Indeed, the needs of art businesses aren’t much different than others Metalcraft has served in developing a range of RFID tags to durably meet the demands of customers tracking inventory and other assets. They supported their first art tracking project in 2012 when Silent Partner Technologies brought their background in RFID and barcode tracking to the development of a flexible RFID solution for asset management and theft deterrence for art collectors and galleries.
“Display, storage, transfers, and sales are all important events when we’re talking about high-value art,” said Ted Kostis, president of Silent Partner Technologies. “You want to know where your artwork is at all times.”
The company’s web-based solution uses a mix of technologies suited to the needs of the individual collection manager. For some galleries, Kostis installs antennae to complete a web-based inventory automatically every few minutes. Other art clients are content to complete inventory with a handheld RFID reader during periodic inventory or handling – moving from storage to display, for example.
In all instances, the premise is that each piece of art is detailed in a database and assigned to an RFID tag that is attached discretely to the back or inside of the artwork – each tag’s pre-encoded number links to the data, allowing a traceable history of each piece accessible via the Web.
“One of the real benefits of RFID is that it greatly reduces the time to locate art and removes the need to handle a piece during identification,” said Kostis. Wireless scanning via RFID also reduces the potential for catastrophe, such as dropping or destroying a work of art. Collection managers can identify art without moving it in a gallery or unpacking it from a shipping crate because tags can be read right through the crate — reducing labor, time, and potential damage.
Using RFID in an asset tracking solution gives owners and sellers improved visibility and control of high-ticketed gallery and museum artworks. They can run more frequent inventory counts to get a handle on the whereabouts of the pieces of art at each location.
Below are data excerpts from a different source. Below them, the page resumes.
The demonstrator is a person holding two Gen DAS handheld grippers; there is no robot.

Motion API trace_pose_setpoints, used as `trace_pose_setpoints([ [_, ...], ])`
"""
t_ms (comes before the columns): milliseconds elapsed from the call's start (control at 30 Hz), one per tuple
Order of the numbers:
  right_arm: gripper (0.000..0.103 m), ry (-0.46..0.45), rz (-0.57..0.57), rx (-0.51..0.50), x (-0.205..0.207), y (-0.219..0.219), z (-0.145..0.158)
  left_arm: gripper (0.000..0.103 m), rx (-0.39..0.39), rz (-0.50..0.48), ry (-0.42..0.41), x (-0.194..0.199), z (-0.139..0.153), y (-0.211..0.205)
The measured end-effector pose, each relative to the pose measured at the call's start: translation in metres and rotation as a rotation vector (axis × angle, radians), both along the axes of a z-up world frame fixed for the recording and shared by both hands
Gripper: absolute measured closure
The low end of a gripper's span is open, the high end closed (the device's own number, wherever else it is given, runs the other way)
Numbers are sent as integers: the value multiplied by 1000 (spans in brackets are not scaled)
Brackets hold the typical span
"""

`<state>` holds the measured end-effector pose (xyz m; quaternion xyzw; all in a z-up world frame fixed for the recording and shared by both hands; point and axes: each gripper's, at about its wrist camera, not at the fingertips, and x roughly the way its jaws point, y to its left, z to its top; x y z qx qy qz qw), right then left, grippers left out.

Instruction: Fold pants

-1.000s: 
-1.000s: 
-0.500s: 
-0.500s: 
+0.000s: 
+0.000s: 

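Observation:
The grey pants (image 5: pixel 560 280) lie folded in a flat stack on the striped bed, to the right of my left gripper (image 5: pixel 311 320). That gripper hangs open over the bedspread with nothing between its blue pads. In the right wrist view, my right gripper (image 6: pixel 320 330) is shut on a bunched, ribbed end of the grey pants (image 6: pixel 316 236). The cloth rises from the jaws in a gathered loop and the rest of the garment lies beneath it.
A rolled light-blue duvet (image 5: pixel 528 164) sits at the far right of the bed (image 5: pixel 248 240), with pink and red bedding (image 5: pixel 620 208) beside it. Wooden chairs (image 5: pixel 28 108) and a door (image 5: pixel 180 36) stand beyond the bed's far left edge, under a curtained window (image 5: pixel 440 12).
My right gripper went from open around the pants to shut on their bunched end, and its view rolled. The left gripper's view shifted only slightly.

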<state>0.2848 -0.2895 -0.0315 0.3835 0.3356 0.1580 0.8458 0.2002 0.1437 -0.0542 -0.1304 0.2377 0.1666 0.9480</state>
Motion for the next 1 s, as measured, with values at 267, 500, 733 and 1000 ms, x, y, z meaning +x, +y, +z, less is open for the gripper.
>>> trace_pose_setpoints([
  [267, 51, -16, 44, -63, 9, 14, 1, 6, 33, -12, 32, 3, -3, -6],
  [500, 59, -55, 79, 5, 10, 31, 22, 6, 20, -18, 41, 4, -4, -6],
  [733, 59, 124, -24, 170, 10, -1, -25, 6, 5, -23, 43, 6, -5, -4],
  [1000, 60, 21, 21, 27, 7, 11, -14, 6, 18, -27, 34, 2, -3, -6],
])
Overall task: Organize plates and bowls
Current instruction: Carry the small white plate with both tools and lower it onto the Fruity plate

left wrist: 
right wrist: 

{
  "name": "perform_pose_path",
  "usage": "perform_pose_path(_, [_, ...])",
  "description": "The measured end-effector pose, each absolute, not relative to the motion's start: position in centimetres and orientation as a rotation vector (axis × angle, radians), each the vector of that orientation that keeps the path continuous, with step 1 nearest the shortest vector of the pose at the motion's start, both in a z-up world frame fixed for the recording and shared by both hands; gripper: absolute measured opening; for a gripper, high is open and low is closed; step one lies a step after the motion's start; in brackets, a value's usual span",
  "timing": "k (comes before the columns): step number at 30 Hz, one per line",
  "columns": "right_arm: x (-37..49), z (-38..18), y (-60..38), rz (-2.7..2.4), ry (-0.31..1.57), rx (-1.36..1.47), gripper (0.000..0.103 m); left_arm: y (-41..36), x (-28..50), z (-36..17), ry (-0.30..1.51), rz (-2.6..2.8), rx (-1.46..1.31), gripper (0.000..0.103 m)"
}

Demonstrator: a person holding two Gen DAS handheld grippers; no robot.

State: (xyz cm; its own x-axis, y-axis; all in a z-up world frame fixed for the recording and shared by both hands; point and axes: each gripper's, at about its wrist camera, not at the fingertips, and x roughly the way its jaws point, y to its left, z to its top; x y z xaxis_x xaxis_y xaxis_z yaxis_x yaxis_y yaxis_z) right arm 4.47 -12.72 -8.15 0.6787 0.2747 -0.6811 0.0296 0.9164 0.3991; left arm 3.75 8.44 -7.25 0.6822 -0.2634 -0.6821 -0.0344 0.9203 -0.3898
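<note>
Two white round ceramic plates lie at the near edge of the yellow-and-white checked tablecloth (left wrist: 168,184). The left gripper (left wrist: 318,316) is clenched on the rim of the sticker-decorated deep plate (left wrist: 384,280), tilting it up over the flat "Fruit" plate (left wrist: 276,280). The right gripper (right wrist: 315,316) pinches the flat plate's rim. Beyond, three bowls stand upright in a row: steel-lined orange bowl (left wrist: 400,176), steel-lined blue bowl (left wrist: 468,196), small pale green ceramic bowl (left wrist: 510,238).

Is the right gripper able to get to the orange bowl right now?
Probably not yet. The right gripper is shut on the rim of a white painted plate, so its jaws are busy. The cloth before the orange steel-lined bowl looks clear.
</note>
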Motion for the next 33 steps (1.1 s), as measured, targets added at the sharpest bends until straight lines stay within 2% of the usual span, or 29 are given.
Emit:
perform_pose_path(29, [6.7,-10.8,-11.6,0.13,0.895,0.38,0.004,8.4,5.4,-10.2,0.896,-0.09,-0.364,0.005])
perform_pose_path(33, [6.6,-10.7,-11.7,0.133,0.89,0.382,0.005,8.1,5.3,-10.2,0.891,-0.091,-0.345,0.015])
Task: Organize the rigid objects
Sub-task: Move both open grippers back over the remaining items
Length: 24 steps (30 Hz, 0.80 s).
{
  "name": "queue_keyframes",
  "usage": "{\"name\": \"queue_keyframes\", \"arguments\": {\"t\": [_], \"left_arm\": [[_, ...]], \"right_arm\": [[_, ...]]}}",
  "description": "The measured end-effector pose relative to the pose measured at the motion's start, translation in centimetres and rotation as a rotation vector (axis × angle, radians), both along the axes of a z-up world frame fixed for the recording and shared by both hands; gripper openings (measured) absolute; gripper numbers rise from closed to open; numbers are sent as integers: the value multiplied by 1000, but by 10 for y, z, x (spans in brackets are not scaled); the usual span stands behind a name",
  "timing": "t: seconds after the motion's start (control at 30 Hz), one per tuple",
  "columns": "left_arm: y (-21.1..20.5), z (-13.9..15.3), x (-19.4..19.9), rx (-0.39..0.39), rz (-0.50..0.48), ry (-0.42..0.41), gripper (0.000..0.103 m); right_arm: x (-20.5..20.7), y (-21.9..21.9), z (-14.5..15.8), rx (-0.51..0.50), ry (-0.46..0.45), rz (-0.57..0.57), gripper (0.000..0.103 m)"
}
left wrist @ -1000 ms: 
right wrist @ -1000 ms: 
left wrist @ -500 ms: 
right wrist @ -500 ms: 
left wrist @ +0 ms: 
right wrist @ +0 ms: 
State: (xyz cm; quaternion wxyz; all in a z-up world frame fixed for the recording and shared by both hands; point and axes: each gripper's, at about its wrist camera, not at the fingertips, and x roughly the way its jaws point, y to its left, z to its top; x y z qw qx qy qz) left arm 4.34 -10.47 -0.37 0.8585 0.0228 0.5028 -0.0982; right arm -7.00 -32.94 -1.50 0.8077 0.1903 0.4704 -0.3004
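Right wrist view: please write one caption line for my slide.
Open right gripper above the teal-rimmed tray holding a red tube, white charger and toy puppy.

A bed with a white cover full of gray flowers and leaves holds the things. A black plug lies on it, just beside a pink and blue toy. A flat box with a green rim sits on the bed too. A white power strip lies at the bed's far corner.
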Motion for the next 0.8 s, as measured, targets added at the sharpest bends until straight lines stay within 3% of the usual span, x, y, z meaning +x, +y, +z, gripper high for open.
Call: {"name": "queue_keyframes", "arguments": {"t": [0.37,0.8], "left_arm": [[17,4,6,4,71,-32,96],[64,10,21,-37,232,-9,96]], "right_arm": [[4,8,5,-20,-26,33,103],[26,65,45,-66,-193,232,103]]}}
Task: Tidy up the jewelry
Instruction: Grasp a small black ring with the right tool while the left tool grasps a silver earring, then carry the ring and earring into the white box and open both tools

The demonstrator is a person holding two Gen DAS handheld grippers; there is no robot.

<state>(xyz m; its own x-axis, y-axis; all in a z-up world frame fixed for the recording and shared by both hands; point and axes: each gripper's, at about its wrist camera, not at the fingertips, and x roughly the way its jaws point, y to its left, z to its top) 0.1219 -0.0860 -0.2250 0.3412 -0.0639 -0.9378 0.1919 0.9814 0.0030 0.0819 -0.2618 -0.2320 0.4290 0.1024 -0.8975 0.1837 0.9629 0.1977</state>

“Many in the art world still don’t know that RFID exists,” said Kostis. “There’s so much potential. RFID can help art sellers confidently expand. Museums and private collections get better visibility to high-value artwork with less effort.” For example, Kostis’ testing with Metalcraft tags inventoried 93 larger paintings in a 30,000 square foot floor in a New York City high-rise in under three minutes and read 237 paintings inside of a storage room under two minutes. “How could one person do that work without RFID?” asks Kostis. “It would easily take an hour, but most pieces aren’t even moveable alone.”
AUTHENTICITY AND TRUST
At Metalcraft, RFID promises faster, better art collection management. Beyond saving time and money, it allows people to focus on relationship-building that strengthens trust.